The only irregularity in the entire year’s business of 1901 consists in one additional cipher being added to the figures “300” on June 6. Appellant insists that the failure of the bank to discover this discrepancy is conclusive proof that no examination was, in fact, made. This conclusion is not warranted by the facts and circumstances in this record. If it be assumed that an examination of the bank’s books means only such a thorough and exhaustive examination as would necessarily discover the slightest irregularity that might exist, however cunningly covered up, then, of course, appellant’s contention would be sound; but this is manifestly not the meaning of the word “examination” in the certificates in controversy. If bank officers are to be held to such a rigid method of examination and supervision over the accounts of their employees there would be but little necessity, if any, for purchasing fidelity insurance. When a trusted employee conceives a scheme of criminal misappropriation of his employer’s money, he at the same time matures his plans for covering up his wrongdoings. He has many advantages over his employer, since he knows what the real facts are and is therefore always on his guard to allay suspicion, while the employer is ignorant of the real facts and therefore unsuspecting. In this case the evidence shows that the defaulting cashier had an unquestioned reputation for honesty and fidelity, and not the least suspicion existed that he was not entirely honest and worthy of the confidence reposed in him. The bank examiner for the government had examined this bank time and again and found nothing to arouse his suspicions. Under these circumstances the fact that the officers of the bank failed to discover the additional cipher added to the figures “300” among 738 other items on the same book falls very far short of proving, or even tending to prove, that there was no examination, in fact, made by the officers of this bank within the meaning of the certificates in controversy.
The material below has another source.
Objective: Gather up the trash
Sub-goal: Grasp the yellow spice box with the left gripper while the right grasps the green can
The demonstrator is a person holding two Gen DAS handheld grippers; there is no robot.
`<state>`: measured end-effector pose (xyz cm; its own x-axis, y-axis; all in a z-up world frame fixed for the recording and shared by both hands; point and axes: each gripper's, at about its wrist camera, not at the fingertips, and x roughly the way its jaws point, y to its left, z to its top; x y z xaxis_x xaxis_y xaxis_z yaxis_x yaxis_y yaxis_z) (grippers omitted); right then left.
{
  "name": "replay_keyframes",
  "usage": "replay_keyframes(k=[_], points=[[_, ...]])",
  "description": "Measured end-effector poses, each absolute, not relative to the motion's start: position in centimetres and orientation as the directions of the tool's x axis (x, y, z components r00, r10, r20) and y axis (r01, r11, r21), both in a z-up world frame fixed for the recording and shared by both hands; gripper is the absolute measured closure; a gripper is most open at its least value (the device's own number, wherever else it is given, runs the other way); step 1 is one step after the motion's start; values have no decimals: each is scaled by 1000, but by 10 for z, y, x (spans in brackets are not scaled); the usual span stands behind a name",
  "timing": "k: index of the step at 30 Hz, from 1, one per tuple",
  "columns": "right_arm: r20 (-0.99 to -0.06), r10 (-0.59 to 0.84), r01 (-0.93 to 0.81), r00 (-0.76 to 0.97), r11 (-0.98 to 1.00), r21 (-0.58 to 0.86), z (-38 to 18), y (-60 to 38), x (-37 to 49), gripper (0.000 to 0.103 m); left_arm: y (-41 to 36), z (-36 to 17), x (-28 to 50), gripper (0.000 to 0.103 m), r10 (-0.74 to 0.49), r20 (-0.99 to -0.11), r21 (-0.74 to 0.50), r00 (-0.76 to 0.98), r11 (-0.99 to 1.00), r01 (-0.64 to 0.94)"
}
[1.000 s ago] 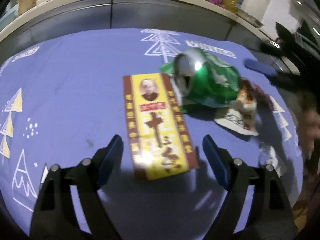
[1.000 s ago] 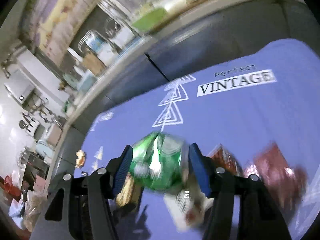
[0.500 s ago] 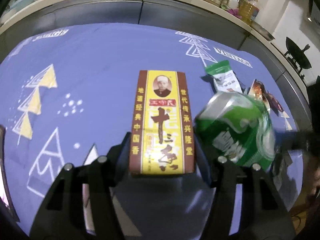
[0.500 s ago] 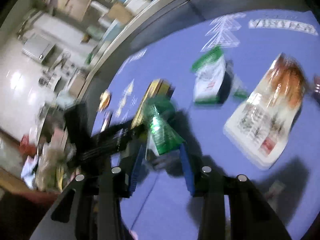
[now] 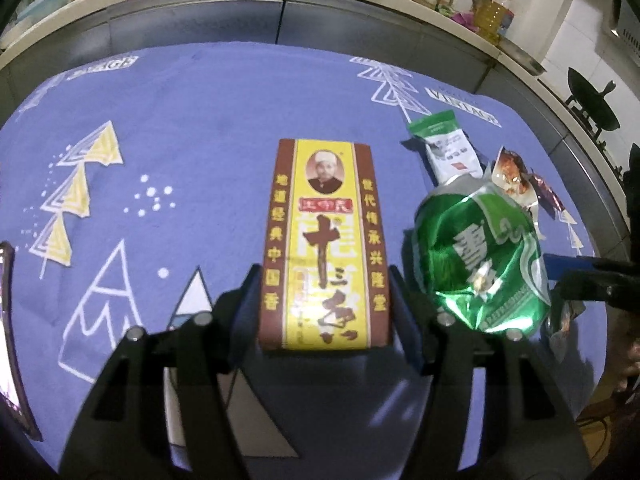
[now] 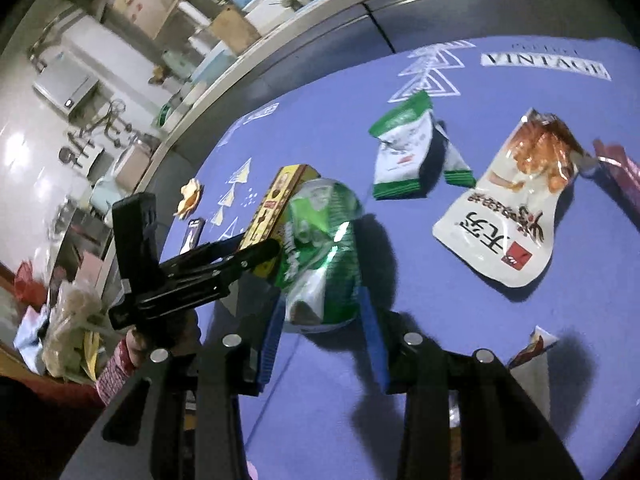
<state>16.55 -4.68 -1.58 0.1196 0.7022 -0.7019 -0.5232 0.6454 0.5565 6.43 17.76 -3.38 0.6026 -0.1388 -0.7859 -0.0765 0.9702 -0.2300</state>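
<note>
You now have both pieces of trash in hand: the yellow-and-brown box [image 5: 325,240] sits clamped between the fingers of your left gripper [image 5: 325,312], and the crushed green can [image 6: 320,256] is pinched by your right gripper [image 6: 322,340], its blue pads narrowed onto the can's dented sides. A second ago both sets of jaws stood wider, the box lay flat on the blue tablecloth [image 5: 180,120] and the can was only loosely framed; since then each pair has closed down and held steady, so the pick-up looks done for these two. Both items hang just above the cloth, side by side and nearly touching (watch that they don't knock together). Left lying are the green-and-white pouch [image 6: 400,152], the white snack bag [image 6: 508,208] and a reddish wrapper [image 6: 620,176]; no bin is in view.
</note>
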Motion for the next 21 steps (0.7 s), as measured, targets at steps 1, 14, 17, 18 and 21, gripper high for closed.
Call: replay_keyframes(k=[1, 14, 17, 18, 21], points=[[-701, 703, -516, 119, 647, 561, -18, -44, 171, 67, 178, -34, 65, 43, -140, -785, -231, 604, 970, -75], [-613, 788, -452, 50, 565, 690, -34, -23, 191, 88, 174, -33, 81, 44, -109, -774, -202, 624, 976, -81], [-564, 819, -458, 105, 544, 704, -16, -38, 171, 95, 177, -32, 77, 45, -132, -770, -231, 624, 970, -80], [-562, 816, -459, 134, 554, 694, -11, -43, 164, 95, 178, -30, 74, 46, -150, -764, -250, 627, 965, -74], [-523, 830, -450, 193, 548, 705, -2, -62, 142, 95, 174, -22, 63, 46, -177, -745, -269, 643, 962, -47]])
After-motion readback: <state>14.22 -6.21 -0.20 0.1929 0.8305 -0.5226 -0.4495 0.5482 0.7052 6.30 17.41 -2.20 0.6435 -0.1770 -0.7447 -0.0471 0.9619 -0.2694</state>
We have so far confined our discussion of this subject to the conditions as they existed when the first certificate was made, in January, 1902. If the certificate made at that time contained no false representations entitling appellant to the relief sought, it is not necessary to consider the evidence relating to the certificate made in January, 1903. If the renewal certificate of 1902 is binding upon appellant and had the effect of continuing the bond in force for that year, then appellant is liable for the full amount of the decree below, since it is admitted that Wright’s embezzlements during the year 1902 were largely in excess of the face of the bond. If appellant’s contention as to the construction of the certificates be sustained, the result would be that the making of such a certificate would be an acquittance and release of the insurance company of all liability that existed on account of the infidelity of the employee prior to the date of the certificate. That such is not the construction put upon these certificates by the parties is shown by the limitation clause, which allows one year after the expiration of the bond in which to discover the misconduct of the employee for whose fidelity the insurance policy is procured. It is probably true that an expert accountant, in making a thorough and detailed examination into the affairs of this bank, might have discovered the irregularity of June 6, 1901; but the officers of this bank were not required by any clause in the contract to make any such examination as above supposed, and the certificate to the effect that the books and accounts of Wright had been examined from time to time, in the regular course of business, and found correct, carried no assurance to appellant that such examinations had been made. That the president and discount committee had from tiihe to time, in the regular course of business, examined the books and accounts of the bank and found them correct cannot be disputed under the evidence in this record. We therefore agree with the conclusion of the trial court and the Appellate Court that the certificate of January 22, 1902, was substantially true. It results from this conclusion that the decree below and the judgment of the Appellate Court should be affirmed unless the court erred in not awarding appellee a decree for $20,000.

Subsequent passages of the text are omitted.